_COLLECTED DATA_
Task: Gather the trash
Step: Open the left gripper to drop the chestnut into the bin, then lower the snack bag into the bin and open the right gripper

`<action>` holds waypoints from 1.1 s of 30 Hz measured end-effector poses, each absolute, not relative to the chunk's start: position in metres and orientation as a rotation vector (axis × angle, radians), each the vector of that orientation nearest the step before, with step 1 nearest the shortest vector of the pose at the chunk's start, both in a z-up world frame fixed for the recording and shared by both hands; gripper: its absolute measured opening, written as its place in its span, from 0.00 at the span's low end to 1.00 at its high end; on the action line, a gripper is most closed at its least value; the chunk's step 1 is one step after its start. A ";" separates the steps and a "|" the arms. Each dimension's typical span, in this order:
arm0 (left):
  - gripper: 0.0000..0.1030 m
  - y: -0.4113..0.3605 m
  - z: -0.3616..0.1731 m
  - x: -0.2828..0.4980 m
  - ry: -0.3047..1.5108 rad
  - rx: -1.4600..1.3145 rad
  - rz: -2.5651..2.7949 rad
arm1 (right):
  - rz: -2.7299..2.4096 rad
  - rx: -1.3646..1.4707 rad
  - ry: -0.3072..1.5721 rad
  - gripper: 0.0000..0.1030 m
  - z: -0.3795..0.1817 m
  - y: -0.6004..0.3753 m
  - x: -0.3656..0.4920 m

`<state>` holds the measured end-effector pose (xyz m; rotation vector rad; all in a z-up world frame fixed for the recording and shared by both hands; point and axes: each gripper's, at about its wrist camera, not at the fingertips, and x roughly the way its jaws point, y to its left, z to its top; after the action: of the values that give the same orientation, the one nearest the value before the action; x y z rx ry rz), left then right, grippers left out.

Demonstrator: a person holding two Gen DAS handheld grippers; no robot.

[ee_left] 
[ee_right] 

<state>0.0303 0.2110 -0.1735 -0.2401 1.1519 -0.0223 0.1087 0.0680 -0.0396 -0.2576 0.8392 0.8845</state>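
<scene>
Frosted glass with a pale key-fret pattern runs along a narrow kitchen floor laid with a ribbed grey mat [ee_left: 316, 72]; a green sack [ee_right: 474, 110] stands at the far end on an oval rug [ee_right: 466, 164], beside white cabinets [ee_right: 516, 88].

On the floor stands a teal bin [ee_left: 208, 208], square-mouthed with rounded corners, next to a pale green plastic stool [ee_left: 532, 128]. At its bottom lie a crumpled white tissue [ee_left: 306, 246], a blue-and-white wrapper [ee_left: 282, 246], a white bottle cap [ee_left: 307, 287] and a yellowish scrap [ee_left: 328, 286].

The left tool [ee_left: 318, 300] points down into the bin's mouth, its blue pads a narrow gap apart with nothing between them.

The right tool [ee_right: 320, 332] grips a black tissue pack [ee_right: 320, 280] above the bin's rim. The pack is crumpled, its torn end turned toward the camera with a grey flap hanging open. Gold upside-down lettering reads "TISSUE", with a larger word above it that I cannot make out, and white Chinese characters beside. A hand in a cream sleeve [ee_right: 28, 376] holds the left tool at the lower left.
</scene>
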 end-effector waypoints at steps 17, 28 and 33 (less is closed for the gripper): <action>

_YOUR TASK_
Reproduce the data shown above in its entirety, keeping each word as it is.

_RESULT_
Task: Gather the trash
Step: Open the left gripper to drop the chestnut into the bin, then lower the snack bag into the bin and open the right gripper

`<action>` holds waypoints from 1.1 s of 30 Hz measured end-effector poses, each absolute, not relative to the chunk's start: position in metres and orientation as a rotation vector (axis × angle, radians), each the vector of that orientation nearest the step before, with step 1 nearest the shortest vector of the pose at the chunk's start, both in a z-up world frame fixed for the recording and shared by both hands; gripper: its absolute measured opening, written as its place in its span, from 0.00 at the span's low end to 1.00 at its high end; on the action line, a gripper is most closed at its least value; the chunk's step 1 is one step after its start. A ";" separates the steps and a "|" the arms. Each dimension's typical span, in this order:
arm0 (left):
  - gripper: 0.0000..0.1030 m
  - y: -0.4113..0.3605 m
  - z: -0.3616..0.1731 m
  - x: -0.2828..0.4980 m
  - ry: -0.3047..1.5108 rad
  - rx: -1.4600..1.3145 rad
  - rz: -2.5651..2.7949 rad
arm1 (right):
  - rz: -2.7299..2.4096 rad
  - rx: -1.3646..1.4707 rad
  - ry: -0.3072..1.5721 rad
  - gripper: 0.0000..0.1030 m
  - z: -0.3795..0.1817 m
  - y: -0.6004..0.3753 m
  - x: -0.3656..0.4920 m

`<state>` holds the measured end-effector pose (xyz m; rotation vector rad; all in a z-up world frame fixed for the recording and shared by both hands; point and axes: each gripper's, at about its wrist camera, not at the fingertips, and x roughly the way its jaws point, y to its left, z to its top; after the action: of the values that give the same orientation, the one nearest the value before the action; x y z rx ry rz), left then right, grippers left out.

Demonstrator: a person holding two Gen DAS handheld grippers; no robot.

[ee_left] 
[ee_right] 

<state>0.0303 0.2110 -0.1735 -0.2401 1.1519 -0.0223 0.1087 0.0680 -0.0396 -0.2576 0.8392 0.8845</state>
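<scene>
Frosted glass with a pale key-fret pattern runs along a narrow kitchen floor laid with a ribbed grey mat [ee_left: 316, 72]; a green sack [ee_right: 474, 110] stands at the far end on an oval rug [ee_right: 466, 164], beside white cabinets [ee_right: 516, 88].

On the floor stands a teal bin [ee_left: 208, 208], square-mouthed with rounded corners, next to a pale green plastic stool [ee_left: 532, 128]. At its bottom lie a crumpled white tissue [ee_left: 306, 246], a blue-and-white wrapper [ee_left: 282, 246], a white bottle cap [ee_left: 307, 287] and a yellowish scrap [ee_left: 328, 286].

The left tool [ee_left: 318, 300] points down into the bin's mouth, its blue pads a narrow gap apart with nothing between them.

The right tool [ee_right: 320, 332] grips a black tissue pack [ee_right: 320, 280] above the bin's rim. The pack is crumpled, its torn end turned toward the camera with a grey flap hanging open. Gold upside-down lettering reads "TISSUE", with a larger word above it that I cannot make out, and white Chinese characters beside. A hand in a cream sleeve [ee_right: 28, 376] holds the left tool at the lower left.
</scene>
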 end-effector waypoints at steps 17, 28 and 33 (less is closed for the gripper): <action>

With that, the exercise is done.